After awhile we forgot about the presence of celebrity and Gretchen and Scott the director got into a heated argument about Madonna. Gretchen hates Madonna because she's a weak talent with a brand even bigger than Starbucks. Conversely, Scott loves Madonna. He likes to dance to her music and he even enjoyed her performance in Evita. Scott had a point - why not just enjoy Madonna for what she is? Gretchen's reaction was visceral and irrational.

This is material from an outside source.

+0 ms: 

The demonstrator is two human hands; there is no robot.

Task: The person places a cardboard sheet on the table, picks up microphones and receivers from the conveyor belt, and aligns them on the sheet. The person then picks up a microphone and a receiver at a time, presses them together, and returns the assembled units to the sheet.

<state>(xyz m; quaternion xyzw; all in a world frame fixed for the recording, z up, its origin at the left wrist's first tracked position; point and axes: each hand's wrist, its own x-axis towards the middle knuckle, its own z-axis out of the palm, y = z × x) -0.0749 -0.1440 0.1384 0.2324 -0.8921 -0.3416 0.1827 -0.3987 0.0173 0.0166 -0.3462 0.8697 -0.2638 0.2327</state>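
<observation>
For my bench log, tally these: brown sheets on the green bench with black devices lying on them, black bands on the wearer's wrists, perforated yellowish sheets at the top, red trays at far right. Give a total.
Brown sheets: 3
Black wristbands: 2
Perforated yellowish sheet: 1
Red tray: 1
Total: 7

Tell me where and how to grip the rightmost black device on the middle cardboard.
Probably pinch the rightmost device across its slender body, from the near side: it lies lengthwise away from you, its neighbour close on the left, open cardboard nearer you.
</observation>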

As I was coming back from the bar with a beer for me and a soda for Gretchen, I realized she wasn't with her people. I asked Mary where she'd gone and she pointed over to Liev's table. "Gretchen saw someone from the Wire." Sure enough, Gretchen was talking to the guy who'd played Nick Sobotka in the recently-ended second season. So I joined them without even looking at the Nick Sobotka (holy shit! - that's Nick Sobotka!) and Gretchen pointed him out, saying, "Do you see who this is?" "Oh wow!" I said, "You were in the Wire, right?"
It turned out that this actor's name was Pablo and he was Liev Schreiber's half brother. He was a perfectly nice guy, if rather intoxicated. We talked for awhile about the Wire, with us asking if he has a big role in the next season. The way the last one had ended gave the impression that the world hadn't seen the last of Nick Sobotka. His Dad was dead, his dopey cousin was facing life in prison, and he himself was in the witness protection program for fear of a ruthless international crime syndicate. But according to Pablo, there is no future for Nick Sobotka. He goes out into the world and is never heard from again. Despite our impression that he had played one of the most important characters in the show, he claimed he'd been treated pretty much like dirt. He hadn't caught even a whiff of the praise that, according to Gretchen, the director had lavished upon him to such media outlooks as Salon (unfortunately, Gretchen wasn't remembering that particular article very well - the praise she'd remembered as being for Pablo had actually been for Chris Bauer, the guy who plays his uncle. For us, it didn't matter. We'd thought Pablo had done a stunning job playing Nick Sobotka and we were having difficulty distinguishing between the character he'd played in the Wire and the person he was here at a party in Woodstock.
When Pablo stood up it was like the uncoiling of a great giant. He seemed to be about seven feet tall. After awhile we were joined first by Mary Purdy and then by Pablo's female friend. Gretchen had a fantasy of Mary and Pablo hooking up, but this didn't appear to have much grounding in reality.
After awhile Liev joined our circle and Gretchen and he started discussing natural food stores in and around Kingston. Gretchen is a big booster of the place in the dreary plaza with the Marshalls out on 9W near the Home Depot. She is always sure to mention that they make the "best tempeh reubens in the area." Hearing the word "tempeh," Liev recoiled in horror. Growing up on the ashram, tempeh had been the most revolting food commonly eaten. Its granularity disgusts him because of its resemblance to little hunks of white phlegm.
This got us to talking about food aversions and then, somehow, plant taxonomy. Liev showed an unexpected interest in my knowledge of what plants belong to what families. Chief among those mentioned were the families Umbelliferæ (carrots, fennel, celery), Cruciferæ (mustards and cabbages), and Solanaceæ (potatoes, tomatoes, eggplants, tobacco, and nightshades). We also briefly talked about athletes foot and how impossible it is to cure completely.